Every time we had to sit down and listen to the talking, I got antsy and hungry and I couldn't wait till the singin' started up again.
After church that day, Doris said to me, "Child, you sounded real pretty singin'. Didn't she, Harmon?"
"Yes, ma'am, she do. And she can sing other. She can sing Aretha song and Etta and Roberta."
We was riding back to the stink house in Doris's car, and me and Harmon was sitting together in the back. I gave him a kick on his leg.
"Hey, you messin' up my one good pair of pants. Now quit."
I said, "How you know what I can sing, Mr. Harmon? You don't know what I can do."
Doris looked at me in her rearview mirror and said, "Sing something for us, Janie. Go on, it's all right. We're all friends."
I looked at Harmon and he nodded. "Go on, thang, you can do it."

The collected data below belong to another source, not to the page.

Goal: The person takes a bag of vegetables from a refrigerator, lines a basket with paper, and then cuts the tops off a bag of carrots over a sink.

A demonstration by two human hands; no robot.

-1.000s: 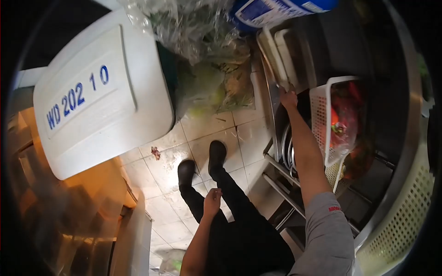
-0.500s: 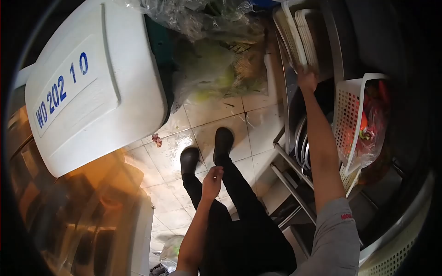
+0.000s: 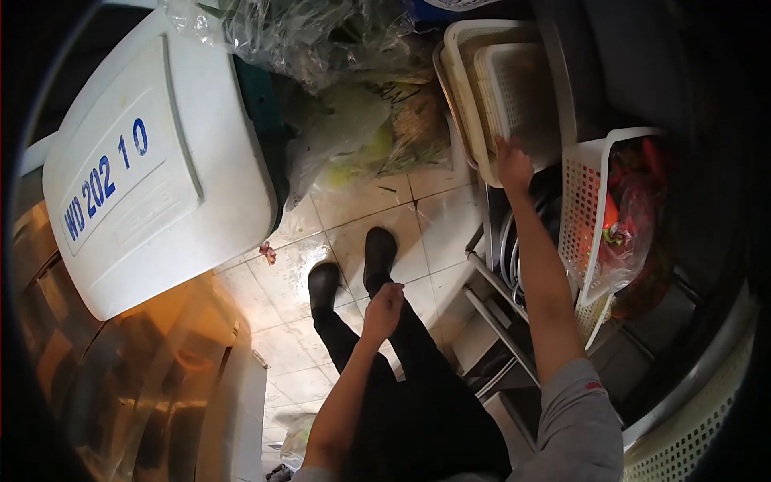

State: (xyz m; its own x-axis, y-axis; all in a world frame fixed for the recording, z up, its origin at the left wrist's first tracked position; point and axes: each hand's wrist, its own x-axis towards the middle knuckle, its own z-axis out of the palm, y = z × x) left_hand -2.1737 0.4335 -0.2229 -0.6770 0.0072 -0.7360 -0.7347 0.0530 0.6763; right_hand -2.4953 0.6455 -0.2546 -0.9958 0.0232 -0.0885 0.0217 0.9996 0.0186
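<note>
My right hand (image 3: 514,165) reaches forward to the right, its fingers closed on the near rim of a white plastic basket (image 3: 518,76). That basket rests in a stack, inside a larger cream basket (image 3: 474,40) of the same perforated kind. The stack leans toward the steel rack, tilted so that I see into the top basket. Below, over my dark trousers, my left hand (image 3: 384,309) hangs with its fingers curled together, and nothing shows in it.
On the right a white crate (image 3: 585,205) holds red peppers (image 3: 634,217) in plastic, above metal rack rails (image 3: 502,281). Bagged greens (image 3: 361,128) lie ahead on the tiled floor (image 3: 361,197). A large white bin lid (image 3: 144,177) fills the left, above orange-lit containers (image 3: 152,369).
The stack of baskets has tipped toward me and left, showing more of its inside, with my right hand at its rim. My left hand has risen slightly and its fingers are curled.
</note>
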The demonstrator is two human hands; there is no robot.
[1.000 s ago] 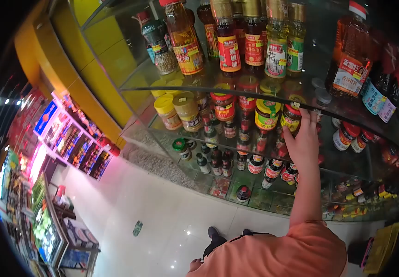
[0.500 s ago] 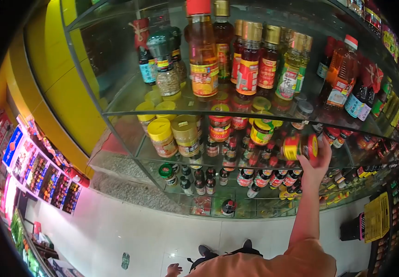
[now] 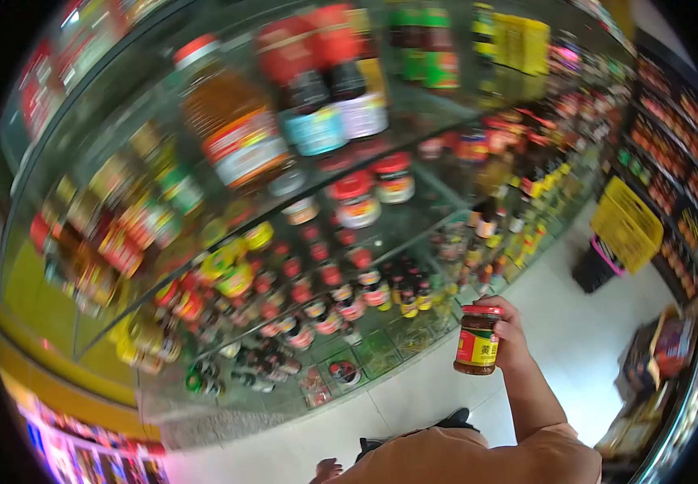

Didn't never hear myself sing alone before. I closed my eyes and felt myself down in the basement, laying on the sour rug, listening to Roberta Flack. I heard her voice singin' "The First Time Ever I Saw Your Face," and I started singin'. And sitting in that car with my eyes closed, singin', felt like entering those pearly gates of heaven I were always hearing 'bout in church, felt like chocolate ice cream with chocolate syrup, nuts, whipped cream, and a cherry slippin' down my throat. Felt like the first home I ever known.
AMA LINDA COME
to see me. I were coming home from kindergarten, riding on the bus with Harmon. She were waiting at the end of the road where the bus driver always let us off, standing with one leg crossed in front of the other and her arms folded 'cross her chest. She were butter blond and blue eyed and pretty as pink pastries, and kids on the bus was sayin' it had to be my mama 'cause I looked just like her.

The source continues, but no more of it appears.